Exercise goal = Lines to restate from the data below: from the one containing "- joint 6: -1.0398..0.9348" to the one containing "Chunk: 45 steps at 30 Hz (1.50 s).", both included. Give them again exactly, and only them.

(Dataset items)
········
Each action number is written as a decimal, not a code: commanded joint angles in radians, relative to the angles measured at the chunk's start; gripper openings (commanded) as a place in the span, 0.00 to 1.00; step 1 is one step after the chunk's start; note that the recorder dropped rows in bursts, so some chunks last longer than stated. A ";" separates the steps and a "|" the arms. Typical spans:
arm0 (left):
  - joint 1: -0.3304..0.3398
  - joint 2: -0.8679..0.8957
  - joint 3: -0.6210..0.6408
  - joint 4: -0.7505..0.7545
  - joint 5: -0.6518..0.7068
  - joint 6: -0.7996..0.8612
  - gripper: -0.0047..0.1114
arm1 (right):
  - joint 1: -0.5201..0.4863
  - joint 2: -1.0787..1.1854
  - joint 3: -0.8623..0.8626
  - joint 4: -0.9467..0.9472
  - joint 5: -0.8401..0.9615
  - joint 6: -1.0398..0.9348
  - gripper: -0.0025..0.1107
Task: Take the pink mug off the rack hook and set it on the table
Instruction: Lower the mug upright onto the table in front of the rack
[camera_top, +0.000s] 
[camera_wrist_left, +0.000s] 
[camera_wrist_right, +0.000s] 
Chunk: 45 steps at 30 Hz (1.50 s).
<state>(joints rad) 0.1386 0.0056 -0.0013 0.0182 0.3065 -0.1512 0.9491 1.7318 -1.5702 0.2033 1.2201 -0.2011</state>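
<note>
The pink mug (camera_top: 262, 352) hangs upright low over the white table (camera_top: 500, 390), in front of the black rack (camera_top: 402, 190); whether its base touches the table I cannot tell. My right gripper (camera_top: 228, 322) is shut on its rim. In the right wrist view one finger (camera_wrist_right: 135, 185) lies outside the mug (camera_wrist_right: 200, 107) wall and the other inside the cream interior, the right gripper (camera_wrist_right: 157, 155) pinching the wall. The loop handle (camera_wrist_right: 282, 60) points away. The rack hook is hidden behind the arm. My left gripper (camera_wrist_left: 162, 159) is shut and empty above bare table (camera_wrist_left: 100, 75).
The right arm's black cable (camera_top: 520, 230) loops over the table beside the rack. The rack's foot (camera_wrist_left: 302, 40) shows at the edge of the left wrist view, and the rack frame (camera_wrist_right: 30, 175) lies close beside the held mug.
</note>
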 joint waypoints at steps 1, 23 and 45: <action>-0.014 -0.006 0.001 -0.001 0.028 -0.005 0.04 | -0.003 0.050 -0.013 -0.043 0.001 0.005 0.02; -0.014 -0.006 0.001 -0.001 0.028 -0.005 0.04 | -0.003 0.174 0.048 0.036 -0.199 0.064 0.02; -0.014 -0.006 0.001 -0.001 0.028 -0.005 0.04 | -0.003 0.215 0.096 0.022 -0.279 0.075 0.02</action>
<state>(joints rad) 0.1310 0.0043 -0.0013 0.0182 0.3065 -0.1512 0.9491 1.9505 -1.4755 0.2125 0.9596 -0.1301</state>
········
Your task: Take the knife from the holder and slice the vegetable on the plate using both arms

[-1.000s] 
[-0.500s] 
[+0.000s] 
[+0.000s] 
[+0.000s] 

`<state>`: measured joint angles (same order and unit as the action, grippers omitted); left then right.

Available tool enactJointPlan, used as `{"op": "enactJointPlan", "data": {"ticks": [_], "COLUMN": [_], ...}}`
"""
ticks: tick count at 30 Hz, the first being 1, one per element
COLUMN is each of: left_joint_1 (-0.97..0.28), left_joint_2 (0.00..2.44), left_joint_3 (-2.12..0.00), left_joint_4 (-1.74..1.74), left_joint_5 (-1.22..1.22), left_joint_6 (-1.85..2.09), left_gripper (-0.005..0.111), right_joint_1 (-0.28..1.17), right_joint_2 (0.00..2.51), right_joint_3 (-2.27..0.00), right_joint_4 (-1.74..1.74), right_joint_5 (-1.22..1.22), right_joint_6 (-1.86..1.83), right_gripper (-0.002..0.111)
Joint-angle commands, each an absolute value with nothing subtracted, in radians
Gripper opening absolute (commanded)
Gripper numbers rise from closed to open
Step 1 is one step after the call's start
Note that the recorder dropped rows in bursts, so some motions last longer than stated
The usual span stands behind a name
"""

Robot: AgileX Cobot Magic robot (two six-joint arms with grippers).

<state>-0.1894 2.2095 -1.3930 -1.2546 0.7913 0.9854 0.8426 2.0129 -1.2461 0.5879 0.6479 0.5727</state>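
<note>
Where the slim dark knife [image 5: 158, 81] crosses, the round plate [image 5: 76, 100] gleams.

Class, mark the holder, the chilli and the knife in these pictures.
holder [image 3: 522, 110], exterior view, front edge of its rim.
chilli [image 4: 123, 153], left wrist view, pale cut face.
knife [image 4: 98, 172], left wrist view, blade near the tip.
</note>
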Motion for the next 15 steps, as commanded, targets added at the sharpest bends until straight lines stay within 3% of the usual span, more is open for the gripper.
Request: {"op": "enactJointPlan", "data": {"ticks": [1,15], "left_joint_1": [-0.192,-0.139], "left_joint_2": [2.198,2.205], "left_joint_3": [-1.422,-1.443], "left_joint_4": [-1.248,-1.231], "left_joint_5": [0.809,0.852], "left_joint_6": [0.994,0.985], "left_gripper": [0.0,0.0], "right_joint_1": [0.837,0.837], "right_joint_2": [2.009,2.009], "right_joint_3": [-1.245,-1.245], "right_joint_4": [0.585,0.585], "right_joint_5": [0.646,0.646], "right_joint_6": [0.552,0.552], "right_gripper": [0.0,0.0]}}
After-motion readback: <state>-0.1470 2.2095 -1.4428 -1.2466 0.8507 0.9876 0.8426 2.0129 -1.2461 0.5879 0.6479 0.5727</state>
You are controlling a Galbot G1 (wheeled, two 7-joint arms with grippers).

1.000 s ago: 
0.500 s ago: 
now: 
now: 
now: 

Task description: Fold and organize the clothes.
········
Response to the exercise =
  - joint 6: -1.0398..0.9348
  - gripper: -0.0025..0.1107
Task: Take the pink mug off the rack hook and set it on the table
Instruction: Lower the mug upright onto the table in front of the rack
[camera_top, +0.000s] 
[camera_wrist_left, +0.000s] 
[camera_wrist_right, +0.000s] 
Chunk: 45 steps at 30 Hz (1.50 s).

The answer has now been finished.